WHAT YOU ARE ASKED TO DO: Give back each line of the listing below that contains the string "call".

DATA RECORDS:
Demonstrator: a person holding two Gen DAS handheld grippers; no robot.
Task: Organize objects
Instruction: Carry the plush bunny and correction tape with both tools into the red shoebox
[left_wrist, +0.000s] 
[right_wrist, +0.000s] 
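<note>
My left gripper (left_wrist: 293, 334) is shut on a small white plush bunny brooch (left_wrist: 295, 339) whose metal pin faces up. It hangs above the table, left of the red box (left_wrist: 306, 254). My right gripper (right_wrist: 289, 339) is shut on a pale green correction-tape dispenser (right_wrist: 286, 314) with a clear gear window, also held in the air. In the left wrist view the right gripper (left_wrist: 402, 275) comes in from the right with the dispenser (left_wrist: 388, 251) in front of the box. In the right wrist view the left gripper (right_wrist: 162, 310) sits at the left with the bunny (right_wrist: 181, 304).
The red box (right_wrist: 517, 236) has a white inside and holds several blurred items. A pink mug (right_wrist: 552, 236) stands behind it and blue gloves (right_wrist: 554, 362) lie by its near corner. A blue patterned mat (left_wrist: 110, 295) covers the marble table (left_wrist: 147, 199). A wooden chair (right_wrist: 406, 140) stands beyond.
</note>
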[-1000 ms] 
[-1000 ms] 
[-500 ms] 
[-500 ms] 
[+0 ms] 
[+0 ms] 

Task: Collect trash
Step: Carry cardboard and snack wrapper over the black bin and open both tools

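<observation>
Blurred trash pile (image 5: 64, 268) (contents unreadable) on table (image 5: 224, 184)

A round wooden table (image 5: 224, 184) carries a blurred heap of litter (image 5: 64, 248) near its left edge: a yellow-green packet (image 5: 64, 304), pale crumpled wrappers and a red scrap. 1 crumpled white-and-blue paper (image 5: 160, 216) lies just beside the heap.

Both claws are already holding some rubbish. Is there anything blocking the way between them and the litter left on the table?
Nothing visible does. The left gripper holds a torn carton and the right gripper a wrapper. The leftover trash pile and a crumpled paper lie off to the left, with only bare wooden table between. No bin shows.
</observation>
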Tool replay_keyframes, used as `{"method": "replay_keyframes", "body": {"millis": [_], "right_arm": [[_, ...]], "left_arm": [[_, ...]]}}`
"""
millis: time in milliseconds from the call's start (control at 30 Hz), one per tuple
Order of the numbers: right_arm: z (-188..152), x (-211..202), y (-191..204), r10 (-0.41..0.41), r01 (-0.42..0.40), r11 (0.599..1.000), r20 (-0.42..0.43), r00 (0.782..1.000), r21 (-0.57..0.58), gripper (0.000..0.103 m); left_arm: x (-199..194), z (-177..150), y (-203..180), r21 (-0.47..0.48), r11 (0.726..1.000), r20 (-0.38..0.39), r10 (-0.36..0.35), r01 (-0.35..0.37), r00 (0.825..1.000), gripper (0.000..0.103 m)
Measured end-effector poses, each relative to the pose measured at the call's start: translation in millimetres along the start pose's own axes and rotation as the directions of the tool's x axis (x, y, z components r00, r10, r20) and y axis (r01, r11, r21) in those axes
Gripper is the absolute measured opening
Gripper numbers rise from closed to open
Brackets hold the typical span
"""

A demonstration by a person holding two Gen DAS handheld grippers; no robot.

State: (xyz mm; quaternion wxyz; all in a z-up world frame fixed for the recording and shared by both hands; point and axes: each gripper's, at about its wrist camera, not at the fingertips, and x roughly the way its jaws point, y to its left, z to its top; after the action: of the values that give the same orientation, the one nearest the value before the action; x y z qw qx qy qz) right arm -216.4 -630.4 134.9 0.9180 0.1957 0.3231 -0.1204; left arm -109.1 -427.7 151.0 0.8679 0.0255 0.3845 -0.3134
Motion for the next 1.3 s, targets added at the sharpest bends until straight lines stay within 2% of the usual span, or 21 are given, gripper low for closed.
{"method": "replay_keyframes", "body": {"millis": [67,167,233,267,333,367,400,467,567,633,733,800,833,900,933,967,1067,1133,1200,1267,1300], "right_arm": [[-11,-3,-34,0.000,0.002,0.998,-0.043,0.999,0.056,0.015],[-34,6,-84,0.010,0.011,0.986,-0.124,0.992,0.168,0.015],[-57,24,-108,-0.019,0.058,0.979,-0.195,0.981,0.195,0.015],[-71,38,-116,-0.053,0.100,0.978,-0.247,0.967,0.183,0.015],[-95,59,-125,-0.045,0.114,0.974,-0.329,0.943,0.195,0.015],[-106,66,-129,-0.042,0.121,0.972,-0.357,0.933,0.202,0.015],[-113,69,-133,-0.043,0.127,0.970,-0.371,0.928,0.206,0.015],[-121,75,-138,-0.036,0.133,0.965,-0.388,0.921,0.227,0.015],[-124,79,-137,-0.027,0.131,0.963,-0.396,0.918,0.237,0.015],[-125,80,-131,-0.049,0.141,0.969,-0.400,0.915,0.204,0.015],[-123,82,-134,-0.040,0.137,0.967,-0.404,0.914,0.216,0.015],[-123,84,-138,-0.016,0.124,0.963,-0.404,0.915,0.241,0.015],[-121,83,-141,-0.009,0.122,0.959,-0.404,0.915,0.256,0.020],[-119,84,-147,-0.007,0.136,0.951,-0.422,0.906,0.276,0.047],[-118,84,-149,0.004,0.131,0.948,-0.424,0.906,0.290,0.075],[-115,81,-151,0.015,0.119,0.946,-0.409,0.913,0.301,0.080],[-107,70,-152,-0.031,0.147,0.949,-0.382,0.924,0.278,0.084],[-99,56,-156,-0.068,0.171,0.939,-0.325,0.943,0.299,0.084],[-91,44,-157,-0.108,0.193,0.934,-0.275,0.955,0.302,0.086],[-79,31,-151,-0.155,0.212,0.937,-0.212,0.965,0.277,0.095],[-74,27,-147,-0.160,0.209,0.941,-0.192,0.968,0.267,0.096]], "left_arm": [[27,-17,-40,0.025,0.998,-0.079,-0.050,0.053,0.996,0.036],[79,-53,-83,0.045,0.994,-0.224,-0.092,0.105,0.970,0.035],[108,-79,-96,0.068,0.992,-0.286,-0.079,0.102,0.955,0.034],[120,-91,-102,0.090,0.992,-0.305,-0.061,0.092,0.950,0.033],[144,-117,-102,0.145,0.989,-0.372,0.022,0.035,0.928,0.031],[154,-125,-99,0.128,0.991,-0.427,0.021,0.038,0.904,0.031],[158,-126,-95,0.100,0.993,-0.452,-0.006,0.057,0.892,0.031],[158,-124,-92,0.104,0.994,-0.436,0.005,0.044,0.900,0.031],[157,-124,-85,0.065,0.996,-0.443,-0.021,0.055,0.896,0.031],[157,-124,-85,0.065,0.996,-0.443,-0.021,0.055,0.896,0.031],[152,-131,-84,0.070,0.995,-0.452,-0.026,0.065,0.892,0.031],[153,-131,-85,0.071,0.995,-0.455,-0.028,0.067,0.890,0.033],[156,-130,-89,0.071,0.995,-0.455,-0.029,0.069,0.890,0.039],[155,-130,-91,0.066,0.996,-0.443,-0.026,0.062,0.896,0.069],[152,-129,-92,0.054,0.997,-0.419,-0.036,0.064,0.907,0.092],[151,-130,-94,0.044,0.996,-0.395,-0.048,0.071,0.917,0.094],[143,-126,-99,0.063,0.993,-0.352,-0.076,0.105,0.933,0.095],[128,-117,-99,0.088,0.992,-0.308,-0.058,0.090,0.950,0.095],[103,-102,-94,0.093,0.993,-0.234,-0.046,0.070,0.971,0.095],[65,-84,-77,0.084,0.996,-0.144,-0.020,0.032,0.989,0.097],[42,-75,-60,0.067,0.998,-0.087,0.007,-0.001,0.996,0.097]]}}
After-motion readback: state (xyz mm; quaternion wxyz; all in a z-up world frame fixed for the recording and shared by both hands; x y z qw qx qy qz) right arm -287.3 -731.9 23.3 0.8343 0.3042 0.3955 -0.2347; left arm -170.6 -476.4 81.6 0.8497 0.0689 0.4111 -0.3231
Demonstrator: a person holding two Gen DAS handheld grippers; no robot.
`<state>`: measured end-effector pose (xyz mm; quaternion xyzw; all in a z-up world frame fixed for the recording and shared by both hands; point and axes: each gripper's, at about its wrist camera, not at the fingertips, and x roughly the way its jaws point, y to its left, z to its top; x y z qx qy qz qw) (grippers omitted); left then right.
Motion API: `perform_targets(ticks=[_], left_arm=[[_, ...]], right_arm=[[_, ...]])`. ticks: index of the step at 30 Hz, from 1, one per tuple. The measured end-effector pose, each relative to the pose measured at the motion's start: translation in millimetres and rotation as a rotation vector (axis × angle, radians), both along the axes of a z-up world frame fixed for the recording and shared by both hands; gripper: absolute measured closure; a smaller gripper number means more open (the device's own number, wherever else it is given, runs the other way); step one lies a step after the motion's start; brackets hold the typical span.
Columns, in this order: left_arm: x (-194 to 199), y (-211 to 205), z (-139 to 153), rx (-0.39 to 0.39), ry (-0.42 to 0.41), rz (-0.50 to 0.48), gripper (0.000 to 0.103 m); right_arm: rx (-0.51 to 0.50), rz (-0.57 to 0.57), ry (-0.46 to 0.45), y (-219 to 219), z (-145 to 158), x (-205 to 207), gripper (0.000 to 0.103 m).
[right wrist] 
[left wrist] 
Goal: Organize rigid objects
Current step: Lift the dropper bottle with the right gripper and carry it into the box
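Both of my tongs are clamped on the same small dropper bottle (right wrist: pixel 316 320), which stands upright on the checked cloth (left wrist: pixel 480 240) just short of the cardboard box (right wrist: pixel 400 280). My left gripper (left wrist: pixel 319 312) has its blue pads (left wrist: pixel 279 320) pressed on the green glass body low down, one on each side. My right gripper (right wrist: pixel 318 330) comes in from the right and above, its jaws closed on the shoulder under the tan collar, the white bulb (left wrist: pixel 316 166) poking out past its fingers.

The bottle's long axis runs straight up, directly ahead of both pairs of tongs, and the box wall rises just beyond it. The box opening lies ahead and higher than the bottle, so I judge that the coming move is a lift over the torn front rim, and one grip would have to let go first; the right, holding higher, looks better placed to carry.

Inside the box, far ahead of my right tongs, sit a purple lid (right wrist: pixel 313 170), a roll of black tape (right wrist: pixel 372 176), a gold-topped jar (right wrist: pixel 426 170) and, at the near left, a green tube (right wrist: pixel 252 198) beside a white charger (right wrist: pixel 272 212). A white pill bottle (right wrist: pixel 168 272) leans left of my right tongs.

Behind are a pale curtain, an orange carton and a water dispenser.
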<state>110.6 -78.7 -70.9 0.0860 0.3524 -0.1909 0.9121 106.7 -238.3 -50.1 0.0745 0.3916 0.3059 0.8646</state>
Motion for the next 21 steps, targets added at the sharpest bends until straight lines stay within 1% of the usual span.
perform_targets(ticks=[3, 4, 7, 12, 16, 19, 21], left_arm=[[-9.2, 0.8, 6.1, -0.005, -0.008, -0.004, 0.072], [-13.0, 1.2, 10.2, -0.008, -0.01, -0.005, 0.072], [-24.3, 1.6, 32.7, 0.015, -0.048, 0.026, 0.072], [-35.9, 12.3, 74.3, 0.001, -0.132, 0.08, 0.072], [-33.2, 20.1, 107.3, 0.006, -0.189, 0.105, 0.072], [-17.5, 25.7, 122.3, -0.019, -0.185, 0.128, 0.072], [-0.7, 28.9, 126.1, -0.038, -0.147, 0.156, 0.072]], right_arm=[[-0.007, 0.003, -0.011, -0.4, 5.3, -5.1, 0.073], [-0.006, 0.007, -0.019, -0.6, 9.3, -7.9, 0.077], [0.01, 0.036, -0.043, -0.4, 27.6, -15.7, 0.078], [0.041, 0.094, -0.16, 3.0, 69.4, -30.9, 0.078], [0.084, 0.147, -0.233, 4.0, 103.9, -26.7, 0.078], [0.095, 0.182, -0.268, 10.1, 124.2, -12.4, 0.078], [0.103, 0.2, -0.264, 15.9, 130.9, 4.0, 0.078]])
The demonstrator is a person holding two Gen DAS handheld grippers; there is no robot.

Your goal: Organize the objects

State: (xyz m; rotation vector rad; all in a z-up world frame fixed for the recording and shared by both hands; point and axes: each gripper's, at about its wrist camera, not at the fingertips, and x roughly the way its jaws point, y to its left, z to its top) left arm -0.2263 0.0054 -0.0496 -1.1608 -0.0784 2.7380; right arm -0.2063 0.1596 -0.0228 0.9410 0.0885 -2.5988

RESPONSE AREA:
millis: time in milliseconds from the call's start (control at 30 Hz), one per tuple
Measured end-effector poses, each relative to the pose measured at the call's start: translation in millimetres along the start pose's own axes and rotation as the directions of the tool's x axis (x, y, z components r00, r10, r20) and y axis (r01, r11, r21) in those axes

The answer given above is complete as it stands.